Even though it seems like it, a transfer is not simply an exchange of player and money between two clubs, but it can cause a chain reaction of movement of personnel to and from a number of clubs to replace departing players. In Bayer Leverkusen a familiar storyline is yet again unfolding; Borussia Mönchengladbach, now armed with tons of Premier League cash from the sale of Granit Xhaka, has signed Christoph Kramer from Die Werkself.
Even though Leverkusen have acted swiftly to sign 28 year-old defensive midfielder Julian Baumgartlinger from Mainz 05, they still seem to be missing someone with true world-class potential in the centre of the pitch. Currently their central midfield options include perennially injured Lars Bender; Charles Aranguiz, arguably their best signing last summer and fresh from a Copa America championship run; the lively and effective Kevin Kampl, and the aforementioned Baumgartlinger. (Young Marlon Frey, who appeared (in nine league matches for Leverkusen last season, has been loaned to Kaiserslautern).

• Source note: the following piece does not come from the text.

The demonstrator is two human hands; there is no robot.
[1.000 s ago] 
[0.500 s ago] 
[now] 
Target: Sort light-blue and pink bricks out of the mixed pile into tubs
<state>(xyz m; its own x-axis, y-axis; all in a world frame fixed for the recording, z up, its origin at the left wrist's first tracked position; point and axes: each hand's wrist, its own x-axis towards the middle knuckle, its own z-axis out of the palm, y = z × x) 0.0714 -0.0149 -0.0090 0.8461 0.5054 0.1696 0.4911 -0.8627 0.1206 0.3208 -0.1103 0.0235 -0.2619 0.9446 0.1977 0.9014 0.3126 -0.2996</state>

While this may be solid crew quite capable of grabbing another Champions league qualifying spot, Leverkusen fans might start to get restless as they have shown good initiative in procuring the signature of sought after forward Kevin Volland early in the summer but for their campaign to be held back by a very good but not great midfield will undo the ambitious transfer work they have done thus far.
This is where Tottenham Hotspurs’ forgotten man Nabil Bentaleb comes to the fore. After having a stellar 2014/2015 season in which he clocked 2,912 minutes playing as a central midfielder capable of slaloming runs past the opposition’s midfield, he was considered to be the next big thing out of Tottenham’s academy. But the meteoric rises of Dele Alli and Eric Dier, the renaissance of Moussa Dembele, the addition of Southhampton central midfielder Victor Wanyama about ten days ago and Bentaleb’s own injury troubles caused the Algerian international to be pushed back into the periphery as others pounced to take his spotlight.
Though it seems that his London adventures have come to an end it certainly doesn’t mean that he can’t go on to be a world-class midfielder. Still only 21 years old, a move elsewhere would definitely be in his interest to increase the chances of playing time. As a player he is comparable to Borussia Dortmund’s Julian Weigl. Having made his debut for spurs on 22nd December, 2013 against Southampton in the EPL at just 19 years of age, he gradually cemented his place in the first team in the 2013/2014 season.
Bentaleb has a great passing range, is comfortable in possession and a great reader of the game. With his 1.87m frame, his height is an added advantage in both boxes and in aerial duels. Operating as a no.6, much like Weigl, his main priorities are ball retention and snuffing out attacks before they even begin. But Bentaleb also plays a riskier game than his German counterpart as he actively tries to drive past opposition players, offering yet another attacking option.
Although he has just one Premier League goal to his name, Bentaleb’s three assists in all competitions in the 2014/2015 campaign alone isn’t bad for a holding midfielder. However, his ability to tackle is quite poor, especially for a player who usually plays as the deepest central midfielder. His rashness is also a concern as he has been shown 16 yellow cards in three years of professional football but although he has never been sent off for the first team.
These statistics clearly highlight what he could bring into this Leverkusen line-up and remember, this a then 20 year-old playing in the premier league compared to 2 players in their primes. With the tactically astute Roger Schmidt at the helm, Bentaleb could be used as a ‘6’ with Kampl alongside him in a double pivot in the games Leverkusen are expected to dominate in the Bundesliga and DFB Pokal, and can also be used a little higher up the pitch as an ‘8’ in tandem with Aranguiz or Bender when they face tougher teams in the Champions league and Bundesliga.
The English media seem to be reporting that the departure of Bentaleb is increasingly imminent and at least one report a few days ago suggests that he could be available for the range of €8-10 million, a small sum if he lives up to his potential. Leverkusen, who are known for their ability to sign young talents and sell them on for exorbitant fees, cannot miss this opportunity to take their team to the next level and maybe, shake off their ‘Neverkuen’ name once and for all.